-- EXERCISE DETAILS --
Instruction for the data below: set down exactly the lines from the line with "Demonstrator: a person" to the line with "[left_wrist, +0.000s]", inclusive, and no others.

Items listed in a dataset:
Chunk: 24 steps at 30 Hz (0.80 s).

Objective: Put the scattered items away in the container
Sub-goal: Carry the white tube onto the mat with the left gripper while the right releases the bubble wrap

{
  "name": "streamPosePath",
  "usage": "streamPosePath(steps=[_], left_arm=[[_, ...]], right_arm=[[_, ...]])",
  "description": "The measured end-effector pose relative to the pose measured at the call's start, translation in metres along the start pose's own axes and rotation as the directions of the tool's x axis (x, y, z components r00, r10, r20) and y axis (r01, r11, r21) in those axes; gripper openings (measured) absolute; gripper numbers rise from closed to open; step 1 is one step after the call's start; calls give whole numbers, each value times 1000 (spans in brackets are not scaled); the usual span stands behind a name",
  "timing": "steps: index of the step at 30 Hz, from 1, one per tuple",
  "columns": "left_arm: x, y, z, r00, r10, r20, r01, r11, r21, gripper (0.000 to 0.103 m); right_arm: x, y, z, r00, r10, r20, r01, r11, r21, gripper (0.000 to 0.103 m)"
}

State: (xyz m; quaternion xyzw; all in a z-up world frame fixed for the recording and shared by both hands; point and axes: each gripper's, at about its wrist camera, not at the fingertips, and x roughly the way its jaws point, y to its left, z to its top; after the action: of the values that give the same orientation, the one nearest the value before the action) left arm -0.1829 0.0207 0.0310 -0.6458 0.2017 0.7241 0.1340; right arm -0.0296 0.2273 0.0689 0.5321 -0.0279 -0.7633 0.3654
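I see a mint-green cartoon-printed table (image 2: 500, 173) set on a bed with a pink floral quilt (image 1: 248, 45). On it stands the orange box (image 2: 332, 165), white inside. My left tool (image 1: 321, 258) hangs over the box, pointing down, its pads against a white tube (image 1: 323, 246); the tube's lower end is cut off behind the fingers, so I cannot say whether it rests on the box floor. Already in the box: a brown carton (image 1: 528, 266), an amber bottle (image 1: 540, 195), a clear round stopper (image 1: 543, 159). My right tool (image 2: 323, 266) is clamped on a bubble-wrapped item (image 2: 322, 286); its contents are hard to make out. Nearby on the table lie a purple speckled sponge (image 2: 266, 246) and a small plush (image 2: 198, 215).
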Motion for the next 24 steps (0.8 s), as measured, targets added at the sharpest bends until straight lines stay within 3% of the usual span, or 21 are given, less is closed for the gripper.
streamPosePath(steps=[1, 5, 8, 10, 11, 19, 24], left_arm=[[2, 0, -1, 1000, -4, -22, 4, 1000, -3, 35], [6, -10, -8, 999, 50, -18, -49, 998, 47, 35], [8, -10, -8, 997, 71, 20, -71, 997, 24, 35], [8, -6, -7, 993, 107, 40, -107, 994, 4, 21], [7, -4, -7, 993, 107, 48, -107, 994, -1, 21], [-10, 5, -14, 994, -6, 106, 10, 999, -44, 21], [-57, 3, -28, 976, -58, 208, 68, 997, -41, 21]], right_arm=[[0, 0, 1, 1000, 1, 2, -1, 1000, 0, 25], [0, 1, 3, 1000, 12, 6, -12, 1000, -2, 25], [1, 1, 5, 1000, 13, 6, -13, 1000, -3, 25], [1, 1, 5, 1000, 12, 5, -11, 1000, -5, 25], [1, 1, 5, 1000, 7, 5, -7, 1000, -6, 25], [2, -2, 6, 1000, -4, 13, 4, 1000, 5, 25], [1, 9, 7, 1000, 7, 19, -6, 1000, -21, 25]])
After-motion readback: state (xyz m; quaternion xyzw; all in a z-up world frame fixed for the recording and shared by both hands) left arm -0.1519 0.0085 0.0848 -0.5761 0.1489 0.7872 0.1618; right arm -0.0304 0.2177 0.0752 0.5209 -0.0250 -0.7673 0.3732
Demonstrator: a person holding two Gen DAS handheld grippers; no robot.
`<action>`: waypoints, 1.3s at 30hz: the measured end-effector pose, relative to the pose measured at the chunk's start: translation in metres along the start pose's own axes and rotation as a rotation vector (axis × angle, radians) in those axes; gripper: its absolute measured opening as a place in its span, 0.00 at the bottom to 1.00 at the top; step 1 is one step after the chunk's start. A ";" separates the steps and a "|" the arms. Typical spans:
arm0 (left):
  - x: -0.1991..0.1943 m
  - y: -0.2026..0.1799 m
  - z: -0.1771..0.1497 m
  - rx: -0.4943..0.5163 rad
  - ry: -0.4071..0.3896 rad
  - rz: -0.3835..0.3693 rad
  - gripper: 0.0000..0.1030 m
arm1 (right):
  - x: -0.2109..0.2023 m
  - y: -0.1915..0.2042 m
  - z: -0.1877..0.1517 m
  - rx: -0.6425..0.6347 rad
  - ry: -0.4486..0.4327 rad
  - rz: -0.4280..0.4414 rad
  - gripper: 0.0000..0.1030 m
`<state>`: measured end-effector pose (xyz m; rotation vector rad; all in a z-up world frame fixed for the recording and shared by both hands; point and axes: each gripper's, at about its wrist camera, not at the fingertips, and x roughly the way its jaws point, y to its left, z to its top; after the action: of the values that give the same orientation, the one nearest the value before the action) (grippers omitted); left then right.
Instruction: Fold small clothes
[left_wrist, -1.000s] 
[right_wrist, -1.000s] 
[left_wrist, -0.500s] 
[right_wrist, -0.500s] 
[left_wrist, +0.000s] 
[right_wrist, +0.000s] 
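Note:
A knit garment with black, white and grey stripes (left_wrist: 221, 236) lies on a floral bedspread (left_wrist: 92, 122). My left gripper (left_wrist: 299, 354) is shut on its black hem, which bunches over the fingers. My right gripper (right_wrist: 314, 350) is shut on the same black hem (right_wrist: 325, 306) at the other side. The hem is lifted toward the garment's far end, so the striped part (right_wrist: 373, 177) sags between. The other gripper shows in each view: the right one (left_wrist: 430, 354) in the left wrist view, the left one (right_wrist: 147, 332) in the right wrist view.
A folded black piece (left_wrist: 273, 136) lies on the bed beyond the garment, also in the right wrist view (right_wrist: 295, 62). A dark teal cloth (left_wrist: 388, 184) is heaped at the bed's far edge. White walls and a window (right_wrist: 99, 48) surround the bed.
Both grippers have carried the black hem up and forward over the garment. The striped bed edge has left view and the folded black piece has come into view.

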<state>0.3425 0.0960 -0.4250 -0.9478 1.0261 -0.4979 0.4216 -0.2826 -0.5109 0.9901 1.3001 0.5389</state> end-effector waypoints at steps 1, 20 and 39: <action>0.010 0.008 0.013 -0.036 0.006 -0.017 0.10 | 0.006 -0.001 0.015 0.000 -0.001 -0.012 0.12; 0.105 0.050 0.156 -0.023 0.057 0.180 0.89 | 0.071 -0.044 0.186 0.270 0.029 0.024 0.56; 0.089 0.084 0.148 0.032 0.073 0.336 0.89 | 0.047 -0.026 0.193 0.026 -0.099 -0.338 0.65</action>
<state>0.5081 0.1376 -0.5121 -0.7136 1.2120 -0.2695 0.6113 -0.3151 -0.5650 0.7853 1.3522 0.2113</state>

-- EXERCISE SOLUTION --
Demonstrator: a person holding two Gen DAS handheld grippers; no robot.
`<action>`: waypoints, 1.3s at 30hz: the measured end-effector pose, relative to the pose measured at the chunk's start: translation in metres along the start pose's own axes and rotation as a rotation vector (axis × angle, radians) in those axes; gripper: its absolute measured opening as a place in its span, 0.00 at the bottom to 1.00 at the top; step 1 is one step after the chunk's start. A ";" separates the steps and a "|" the arms. Typical spans:
arm0 (left):
  - x: -0.1991..0.1943 m
  - y: -0.2026..0.1799 m
  - z: -0.1771..0.1497 m
  - rx: -0.4943..0.5163 rad
  - ry: -0.4071..0.3896 rad
  - rz: -0.3835..0.3693 rad
  - gripper: 0.0000..0.1030 m
arm1 (right):
  - x: -0.2109..0.2023 m
  - y: -0.1915..0.2042 m
  - z: -0.1877..0.1517 m
  - rx: -0.6425..0.6347 rad
  - ry: -0.4486..0.4327 rad
  - rz: -0.4280..0.4414 rad
  - gripper: 0.0000..0.1030 m
`<state>`: measured end-effector pose (xyz m; rotation vector rad; all in a z-up world frame fixed for the recording and shared by both hands; point and axes: each gripper's, at about its wrist camera, not at the fingertips, and x roughly the way its jaws point, y to its left, z to its top; after the action: of the values that give the same orientation, the one nearest the value before the action) (grippers omitted); left then right.
Instruction: Fold small clothes
[left_wrist, -1.000s] 
[right_wrist, -1.000s] 
[left_wrist, -0.500s] 
[right_wrist, -0.500s] 
[left_wrist, +0.000s] 

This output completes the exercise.